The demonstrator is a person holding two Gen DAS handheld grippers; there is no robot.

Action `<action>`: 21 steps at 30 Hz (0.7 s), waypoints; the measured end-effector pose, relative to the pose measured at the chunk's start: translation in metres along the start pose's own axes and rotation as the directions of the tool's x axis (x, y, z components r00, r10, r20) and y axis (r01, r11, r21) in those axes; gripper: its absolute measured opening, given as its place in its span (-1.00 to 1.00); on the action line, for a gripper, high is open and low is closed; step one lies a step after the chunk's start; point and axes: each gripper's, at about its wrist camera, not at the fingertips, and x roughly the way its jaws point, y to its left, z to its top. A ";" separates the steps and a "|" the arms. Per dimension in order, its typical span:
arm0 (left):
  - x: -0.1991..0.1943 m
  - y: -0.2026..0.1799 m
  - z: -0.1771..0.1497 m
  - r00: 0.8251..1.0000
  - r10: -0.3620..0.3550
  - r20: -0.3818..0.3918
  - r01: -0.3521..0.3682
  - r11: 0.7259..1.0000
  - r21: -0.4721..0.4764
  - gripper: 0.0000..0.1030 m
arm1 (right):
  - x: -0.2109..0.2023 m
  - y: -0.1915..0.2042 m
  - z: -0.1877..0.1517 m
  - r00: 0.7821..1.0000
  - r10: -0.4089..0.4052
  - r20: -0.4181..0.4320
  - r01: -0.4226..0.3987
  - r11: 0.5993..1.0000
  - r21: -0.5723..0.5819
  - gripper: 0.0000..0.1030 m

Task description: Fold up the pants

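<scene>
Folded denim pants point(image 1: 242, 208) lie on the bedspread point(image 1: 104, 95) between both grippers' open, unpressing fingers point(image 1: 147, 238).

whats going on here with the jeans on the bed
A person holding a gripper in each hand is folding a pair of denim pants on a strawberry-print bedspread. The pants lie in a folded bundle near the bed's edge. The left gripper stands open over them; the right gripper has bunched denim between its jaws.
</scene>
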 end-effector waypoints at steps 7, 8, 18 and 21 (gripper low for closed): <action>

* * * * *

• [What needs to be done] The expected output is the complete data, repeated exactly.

• [Result below]
The demonstrator is a person holding two Gen DAS handheld grippers; there is no robot.

Action `<action>`: 21 steps at 30 Hz (0.7 s), waypoints; the measured end-effector pose, relative to the pose measured at the chunk's start: translation in metres along the start pose's own axes and rotation as the directions of the tool's x axis (x, y, z components r00, r10, r20) and y axis (r01, r11, r21) in those axes; gripper: its absolute measured opening, given as its place in its span (-1.00 to 1.00); on the action line, for a gripper, high is open and low is closed; step one lies a step after the chunk's start; point and axes: each gripper's, at about its wrist camera, not at the fingertips, and x roughly the way its jaws point, y to its left, z to its top. A ";" separates the steps and a "|" the arms. Per dimension in order, its typical span:
arm0 (left):
  - x: -0.1991..0.1943 m
  - y: -0.2026..0.1799 m
  - z: -0.1771..0.1497 m
  - r00: 0.8251..1.0000
  - r10: -0.3620..0.3550
  - r20: -0.3818..0.3918
  - r01: -0.3521..0.3682
  - r11: 0.7259..1.0000
  - r21: -0.4721..0.4764
  - gripper: 0.0000..0.1030 m
arm1 (right):
  - x: -0.2109..0.2023 m
  - y: -0.1915..0.2042 m
  - z: -0.1877..0.1517 m
  - r00: 0.7821..1.0000
  - r10: -0.4089..0.4052
  - r20: -0.4181..0.4320
  - r01: -0.4226..0.3987
  - r11: 0.5993..1.0000
  - r21: -0.5723..0.5819
  - gripper: 0.0000..0.1030 m

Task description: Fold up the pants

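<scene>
Folded denim pants point(image 1: 242, 208) lie on the bedspread point(image 1: 104, 95) between both grippers' open, unpressing fingers point(image 1: 147, 238).

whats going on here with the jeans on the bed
A person holding a gripper in each hand is folding a pair of denim pants on a strawberry-print bedspread. The pants lie in a folded bundle near the bed's edge. The left gripper stands open over them; the right gripper has bunched denim between its jaws.
</scene>
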 end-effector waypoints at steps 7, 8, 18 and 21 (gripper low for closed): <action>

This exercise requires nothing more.